(INPUT MATERIAL begins)

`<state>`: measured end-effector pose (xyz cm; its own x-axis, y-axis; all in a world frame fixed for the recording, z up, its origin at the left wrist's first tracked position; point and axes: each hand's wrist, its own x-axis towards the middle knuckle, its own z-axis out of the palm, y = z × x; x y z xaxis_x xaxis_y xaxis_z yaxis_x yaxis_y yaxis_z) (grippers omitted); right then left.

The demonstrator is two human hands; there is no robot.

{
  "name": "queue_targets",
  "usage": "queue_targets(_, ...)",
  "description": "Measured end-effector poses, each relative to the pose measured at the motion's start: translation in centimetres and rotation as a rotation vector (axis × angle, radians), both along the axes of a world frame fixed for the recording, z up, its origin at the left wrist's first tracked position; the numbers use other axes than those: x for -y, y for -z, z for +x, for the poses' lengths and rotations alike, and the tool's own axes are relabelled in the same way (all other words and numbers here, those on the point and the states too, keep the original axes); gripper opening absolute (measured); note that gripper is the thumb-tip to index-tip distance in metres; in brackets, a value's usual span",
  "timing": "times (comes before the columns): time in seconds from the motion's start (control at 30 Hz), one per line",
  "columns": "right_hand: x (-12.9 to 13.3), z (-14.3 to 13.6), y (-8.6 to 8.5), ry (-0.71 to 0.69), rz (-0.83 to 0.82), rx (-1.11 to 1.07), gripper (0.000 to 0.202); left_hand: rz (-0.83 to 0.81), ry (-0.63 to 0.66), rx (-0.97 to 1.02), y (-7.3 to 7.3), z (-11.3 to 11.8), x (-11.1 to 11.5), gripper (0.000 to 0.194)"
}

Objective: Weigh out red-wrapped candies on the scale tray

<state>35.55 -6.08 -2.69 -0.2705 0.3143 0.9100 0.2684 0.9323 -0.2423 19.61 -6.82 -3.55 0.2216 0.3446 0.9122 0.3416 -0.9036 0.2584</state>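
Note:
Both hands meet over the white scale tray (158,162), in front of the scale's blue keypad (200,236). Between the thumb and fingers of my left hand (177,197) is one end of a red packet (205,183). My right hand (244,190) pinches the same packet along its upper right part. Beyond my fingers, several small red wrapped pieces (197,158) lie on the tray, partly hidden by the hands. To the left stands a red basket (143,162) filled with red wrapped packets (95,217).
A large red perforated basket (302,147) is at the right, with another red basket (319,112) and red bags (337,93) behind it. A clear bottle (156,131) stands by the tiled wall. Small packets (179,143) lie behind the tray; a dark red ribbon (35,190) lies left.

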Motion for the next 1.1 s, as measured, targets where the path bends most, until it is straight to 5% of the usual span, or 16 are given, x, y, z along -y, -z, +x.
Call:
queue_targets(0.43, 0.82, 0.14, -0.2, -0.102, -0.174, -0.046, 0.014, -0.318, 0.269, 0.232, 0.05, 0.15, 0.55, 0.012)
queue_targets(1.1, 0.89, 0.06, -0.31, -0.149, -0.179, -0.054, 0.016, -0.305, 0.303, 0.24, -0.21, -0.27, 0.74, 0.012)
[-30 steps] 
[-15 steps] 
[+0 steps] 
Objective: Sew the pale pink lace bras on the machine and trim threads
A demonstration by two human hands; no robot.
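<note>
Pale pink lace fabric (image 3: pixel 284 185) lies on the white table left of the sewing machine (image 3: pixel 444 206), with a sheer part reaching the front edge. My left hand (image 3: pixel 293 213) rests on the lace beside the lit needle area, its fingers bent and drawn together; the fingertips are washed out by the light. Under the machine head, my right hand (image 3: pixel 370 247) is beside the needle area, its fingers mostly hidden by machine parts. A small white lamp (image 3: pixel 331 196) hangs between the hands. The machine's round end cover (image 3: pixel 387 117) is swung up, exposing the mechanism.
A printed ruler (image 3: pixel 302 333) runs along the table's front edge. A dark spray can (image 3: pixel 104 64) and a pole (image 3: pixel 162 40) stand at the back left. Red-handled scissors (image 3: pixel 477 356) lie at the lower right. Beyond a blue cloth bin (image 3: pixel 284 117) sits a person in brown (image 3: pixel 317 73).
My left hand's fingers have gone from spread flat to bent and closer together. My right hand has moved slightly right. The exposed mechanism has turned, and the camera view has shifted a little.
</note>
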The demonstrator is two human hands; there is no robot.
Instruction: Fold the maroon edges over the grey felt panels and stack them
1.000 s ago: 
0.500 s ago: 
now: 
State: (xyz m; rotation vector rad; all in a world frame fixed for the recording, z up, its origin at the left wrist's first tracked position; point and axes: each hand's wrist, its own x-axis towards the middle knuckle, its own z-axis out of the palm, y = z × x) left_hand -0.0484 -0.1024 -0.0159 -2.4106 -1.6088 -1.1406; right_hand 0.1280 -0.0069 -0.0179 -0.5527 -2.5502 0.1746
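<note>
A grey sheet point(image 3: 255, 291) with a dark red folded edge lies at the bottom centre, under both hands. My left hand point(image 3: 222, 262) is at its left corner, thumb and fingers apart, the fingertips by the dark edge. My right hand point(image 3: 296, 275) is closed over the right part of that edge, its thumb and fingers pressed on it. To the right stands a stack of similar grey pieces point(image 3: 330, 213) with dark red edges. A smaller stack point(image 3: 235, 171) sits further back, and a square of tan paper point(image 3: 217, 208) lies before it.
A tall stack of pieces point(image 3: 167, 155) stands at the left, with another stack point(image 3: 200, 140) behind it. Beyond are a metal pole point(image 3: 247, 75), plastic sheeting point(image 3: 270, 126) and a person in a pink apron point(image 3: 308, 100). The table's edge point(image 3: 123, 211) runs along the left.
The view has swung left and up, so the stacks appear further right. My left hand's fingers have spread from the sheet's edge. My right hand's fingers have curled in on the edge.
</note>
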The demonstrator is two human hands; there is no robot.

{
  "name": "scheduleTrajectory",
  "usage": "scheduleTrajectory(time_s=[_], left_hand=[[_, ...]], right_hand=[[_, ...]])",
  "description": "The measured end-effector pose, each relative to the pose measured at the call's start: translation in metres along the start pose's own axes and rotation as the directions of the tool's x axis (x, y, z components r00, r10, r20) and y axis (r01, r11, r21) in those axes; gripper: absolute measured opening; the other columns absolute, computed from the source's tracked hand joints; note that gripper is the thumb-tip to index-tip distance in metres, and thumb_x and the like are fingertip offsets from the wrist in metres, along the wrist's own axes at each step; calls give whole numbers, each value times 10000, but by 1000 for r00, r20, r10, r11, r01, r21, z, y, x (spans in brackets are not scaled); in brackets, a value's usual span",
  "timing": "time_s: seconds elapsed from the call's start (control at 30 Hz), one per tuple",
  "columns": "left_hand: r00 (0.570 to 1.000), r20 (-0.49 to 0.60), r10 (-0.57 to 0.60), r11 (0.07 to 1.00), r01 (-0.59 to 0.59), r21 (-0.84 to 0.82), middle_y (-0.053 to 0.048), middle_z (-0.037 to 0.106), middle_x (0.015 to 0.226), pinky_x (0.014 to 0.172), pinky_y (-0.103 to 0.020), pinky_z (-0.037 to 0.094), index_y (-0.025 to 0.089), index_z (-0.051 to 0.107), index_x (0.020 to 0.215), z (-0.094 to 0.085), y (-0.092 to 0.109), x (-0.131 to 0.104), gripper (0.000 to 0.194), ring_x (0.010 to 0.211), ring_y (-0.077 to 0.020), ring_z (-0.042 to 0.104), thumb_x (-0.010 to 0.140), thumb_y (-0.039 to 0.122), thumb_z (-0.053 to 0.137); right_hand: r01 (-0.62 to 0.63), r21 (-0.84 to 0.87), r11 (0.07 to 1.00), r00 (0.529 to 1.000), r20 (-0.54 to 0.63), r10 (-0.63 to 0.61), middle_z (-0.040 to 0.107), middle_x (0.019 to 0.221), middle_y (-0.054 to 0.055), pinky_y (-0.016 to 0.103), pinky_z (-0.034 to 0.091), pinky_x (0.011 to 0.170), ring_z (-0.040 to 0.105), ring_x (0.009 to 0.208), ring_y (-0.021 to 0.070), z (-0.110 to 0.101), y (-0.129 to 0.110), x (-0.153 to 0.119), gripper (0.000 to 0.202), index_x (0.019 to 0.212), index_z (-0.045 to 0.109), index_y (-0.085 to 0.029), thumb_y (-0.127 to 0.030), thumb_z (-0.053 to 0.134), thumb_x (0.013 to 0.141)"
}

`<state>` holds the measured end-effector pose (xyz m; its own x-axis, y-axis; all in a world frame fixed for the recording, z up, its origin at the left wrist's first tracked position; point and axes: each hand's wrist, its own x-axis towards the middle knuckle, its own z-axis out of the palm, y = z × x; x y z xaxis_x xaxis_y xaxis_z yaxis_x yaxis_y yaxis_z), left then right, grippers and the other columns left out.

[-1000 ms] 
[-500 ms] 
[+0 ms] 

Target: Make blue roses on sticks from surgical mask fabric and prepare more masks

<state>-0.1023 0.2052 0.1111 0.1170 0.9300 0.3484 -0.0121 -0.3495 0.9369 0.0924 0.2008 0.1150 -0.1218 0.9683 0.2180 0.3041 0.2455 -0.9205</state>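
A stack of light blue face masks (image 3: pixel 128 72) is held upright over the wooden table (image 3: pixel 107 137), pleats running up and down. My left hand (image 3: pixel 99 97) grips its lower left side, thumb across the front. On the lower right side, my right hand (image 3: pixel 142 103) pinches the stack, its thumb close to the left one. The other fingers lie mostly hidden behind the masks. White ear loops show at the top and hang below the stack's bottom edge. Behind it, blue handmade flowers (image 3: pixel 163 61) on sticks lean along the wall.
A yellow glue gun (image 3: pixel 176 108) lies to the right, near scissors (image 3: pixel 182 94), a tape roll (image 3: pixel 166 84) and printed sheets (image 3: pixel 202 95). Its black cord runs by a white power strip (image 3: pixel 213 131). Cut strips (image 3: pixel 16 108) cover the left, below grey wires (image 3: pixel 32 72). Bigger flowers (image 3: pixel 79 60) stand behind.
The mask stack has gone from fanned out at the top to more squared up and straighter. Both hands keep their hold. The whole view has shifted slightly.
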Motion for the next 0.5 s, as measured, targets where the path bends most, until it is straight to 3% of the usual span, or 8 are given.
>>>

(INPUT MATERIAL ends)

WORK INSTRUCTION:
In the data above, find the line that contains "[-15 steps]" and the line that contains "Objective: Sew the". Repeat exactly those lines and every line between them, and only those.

ANSWER BELOW:
[-15 steps] 
[+0 steps] 
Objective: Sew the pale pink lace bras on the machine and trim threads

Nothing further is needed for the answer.